Three top tips for effective customer segmentation
Almost anyone who works for a SAAS business will have encountered the vendor comparison questions. Maybe as part of an RFP, or an interview, or a sales call.
Working in personalization, I’m always a little bemused when I see the question: “do you offer customer segmentation?” although (thankfully) that feeling usually goes away with follow-ups like “what data can you use for segmentation”.
The reason I’m bemused by the first question is that segmentation is fundamental to personalization. You can’t have personalization without segmentation.
“Personalization is individualization,” comes the other side of the argument.
“An individual is just a segment of one,” I reply.
Data powers the evolution of customer segmentation
Segmentation is nothing new, but it is evolving. Segmentation can become more precise, more sophisticated and more impactful as the quality, variety and useful quantity of data increases.
Your segmentation strategy has to serve your business goals. Why are you embarking on a personalization program? What’s your pain point, and how do you anticipate using personalization as the solution?
We’ve blogged before about segments — and the importance of having a set of core (exhaustive and strategically important) segments, which you can supplement with opportunistic ones.
Geographic, demographic, psychographic and behavioral segmentation are all possible foundations, alone and in combination, for a segmentation strategy. If your brand is making a major push into new markets, geographic data will matter. If you’ve opened a new family-friendly hotel, demographic data is key. Psychographic data could be very valuable if your new fashion line is carbon-neutral. And behavioral data is what allows real-time personalization and more refined targeting than ever before.
In reality, all of these types of data will be relevant to your personalization strategy. So will the segments already in use for email marketing, by customer success teams, for ads.
From first-time visitors to VIPs: the essentials of behavioral customer segmentation
Your first-time visitor has no relationship with you. There’s nothing truly personal to personalize on. Geo, weather, language, referrer source, demographics, and psychographics… data from your website, their browsers, and information held offline or in third-party systems give you tools.
But, with every visit, and every interaction, you can enrich your understanding of site visitors using their behavior — what they view, how they browse, what they search for can all add immense richness and an understanding of their intent.
You can also take the opportunity to gather relevant information by asking for it with surveys.
Once you have more information you’ll be able to create segments that have real meaning and value for your brand. These could be VIPs, customers who’ve bought via mobile devices, last-minute ski-trip purchasers, Boston Red Sox fans. Your segmentation strategy, the lens through which you view your customers, will depend on your industry and your business.
Owning segmentation: it isn’t just an online game
I’ve already alluded to all the different teams and systems that play a role in segmentation. Single customer view projects have been an important focus for businesses in recent years. Some of them have worked. Others have failed. Some have created wonderfully precise segments that can’t be used or which are bound tightly to one system (often an email service provider).

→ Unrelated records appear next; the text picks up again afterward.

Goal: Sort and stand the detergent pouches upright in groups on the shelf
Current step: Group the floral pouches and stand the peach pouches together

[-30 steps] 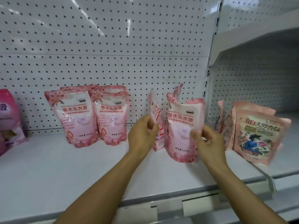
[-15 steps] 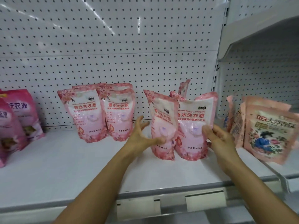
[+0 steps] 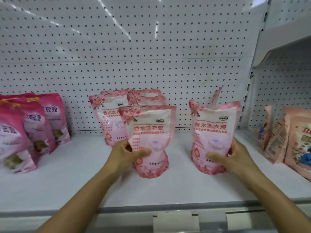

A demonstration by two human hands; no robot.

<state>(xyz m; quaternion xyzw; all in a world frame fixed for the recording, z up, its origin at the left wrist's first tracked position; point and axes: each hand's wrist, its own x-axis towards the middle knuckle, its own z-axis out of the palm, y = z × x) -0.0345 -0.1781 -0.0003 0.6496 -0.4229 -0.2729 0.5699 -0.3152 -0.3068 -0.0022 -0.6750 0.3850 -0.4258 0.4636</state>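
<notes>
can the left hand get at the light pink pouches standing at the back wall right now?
Probably not as is: the left hand grips a pouch standing directly in front of the back group. It would need to release or shift it first.

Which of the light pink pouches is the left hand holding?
The front pouch, gripped low by the left hand, before the stack at the pegboard.

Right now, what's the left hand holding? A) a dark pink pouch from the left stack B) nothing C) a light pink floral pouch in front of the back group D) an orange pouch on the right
C: the left hand grips the light pink floral pouch, which stands in front of the back group.
</notes>
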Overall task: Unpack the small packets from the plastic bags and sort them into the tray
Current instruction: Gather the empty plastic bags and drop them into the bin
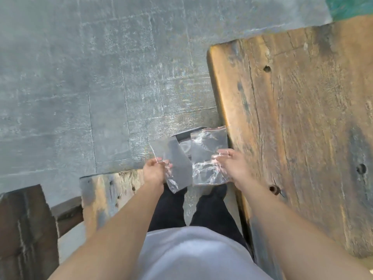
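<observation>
My left hand [154,170] grips a clear plastic bag [175,158] by its left edge, held out over my legs. My right hand [232,164] grips a second clear plastic bag [207,152] with a thin red strip along its top, just left of the wooden table's edge. The two bags hang side by side, nearly touching. Both look flat and see-through; I cannot make out any small packets inside them. No tray is in view.
A worn wooden table [298,122] with knot holes fills the right side. A dark object [181,135] lies on the grey tiled floor [80,77] behind the bags. A wooden bench [105,190] and a dark wooden piece [24,229] stand at my left.
</observation>
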Motion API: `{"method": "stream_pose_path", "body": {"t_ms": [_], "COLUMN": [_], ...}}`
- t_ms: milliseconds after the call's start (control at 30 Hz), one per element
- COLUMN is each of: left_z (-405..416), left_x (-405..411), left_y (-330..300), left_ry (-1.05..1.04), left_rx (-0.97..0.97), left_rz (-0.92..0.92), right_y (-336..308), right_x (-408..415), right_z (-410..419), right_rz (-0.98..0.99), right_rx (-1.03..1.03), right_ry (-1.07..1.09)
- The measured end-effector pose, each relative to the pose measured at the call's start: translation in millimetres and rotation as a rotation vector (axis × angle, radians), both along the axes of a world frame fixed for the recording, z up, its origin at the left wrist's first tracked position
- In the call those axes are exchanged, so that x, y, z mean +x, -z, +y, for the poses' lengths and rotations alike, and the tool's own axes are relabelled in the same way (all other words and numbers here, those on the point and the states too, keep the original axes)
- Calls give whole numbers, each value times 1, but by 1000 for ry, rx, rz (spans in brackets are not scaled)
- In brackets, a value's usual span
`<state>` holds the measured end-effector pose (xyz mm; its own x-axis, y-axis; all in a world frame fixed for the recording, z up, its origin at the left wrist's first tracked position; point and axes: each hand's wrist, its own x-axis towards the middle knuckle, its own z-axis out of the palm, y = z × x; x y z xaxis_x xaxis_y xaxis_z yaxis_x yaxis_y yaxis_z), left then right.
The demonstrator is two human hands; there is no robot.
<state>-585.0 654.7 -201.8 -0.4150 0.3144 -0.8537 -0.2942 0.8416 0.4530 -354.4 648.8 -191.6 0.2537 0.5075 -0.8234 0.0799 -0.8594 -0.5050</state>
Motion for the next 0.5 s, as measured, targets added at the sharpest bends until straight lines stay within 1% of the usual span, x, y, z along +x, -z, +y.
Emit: {"method": "stream_pose_path", "body": {"t_ms": [133, 267, 400, 500], "left_z": [14, 24, 27, 24], "left_x": [-27, -37, -42, -40], "left_y": [35, 98, 175, 236], "left_ry": [-108, -162, -229, -194], "left_rx": [-22, -75, -154, -204], "left_rz": [-46, -97, -134, -186], "right_y": [41, 105, 180, 237], "right_x": [-35, -48, -53, -63], "right_z": [28, 43, 52, 47], "right_rz": [-58, -84, 35, 77], "right_rx": [-85, -163, -276, -322], "right_ry": [43, 137, 357, 378]}}
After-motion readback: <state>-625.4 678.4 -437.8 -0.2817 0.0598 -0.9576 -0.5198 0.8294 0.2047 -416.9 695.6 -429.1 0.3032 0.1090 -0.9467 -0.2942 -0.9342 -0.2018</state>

With the advent of the GDPR, ownership and control of data is paramount, with many brands wanting to bring their segmentation in-house and continue using segments effectively across multiple customer touchpoints and channels.
It sounds like a “have your cake and eat it” sort of problem.
But, as I mentioned in the previous section, you can import data from other systems to use in digital ecommerce personalization and enrich your customer view. To deliver personalization in the modern era, you need to reach multiple channels and use data from multiple sources — including segment data.
Brands can — and many will want to — build their segments in their personalization platform.
Brands can also build their segments in an owned system, and combine it with online behavioral (and surveyed) data in their personalization platform
By owning segmentation once, centrally, you can federate it out to different systems.
Delivering personalization generates more data, you need to be able to get the relevant insight back out and update your internal segmentation systems. That way, all your systems stay up to date with the latest segmentation.
You can get your segments out from being stuck in their channels: combine them, use them and update them securely.
Key takeaways for anyone working on a segmentation strategy
Segmentation is an essential part of your personalization strategy. All the data involved can enrich your customer understanding, regardless of whether it is stored in the personalization platform or in your own systems (or both).
But wherever it’s stored, it needs to be useful. So my top tips are:
- Use segments that matter to your business and serve your business goals.
- Gather the data that helps you get to this point, and if necessary ask for more insight.
- Work with partners who can two-way sync segmentation data, for consistency and ownership.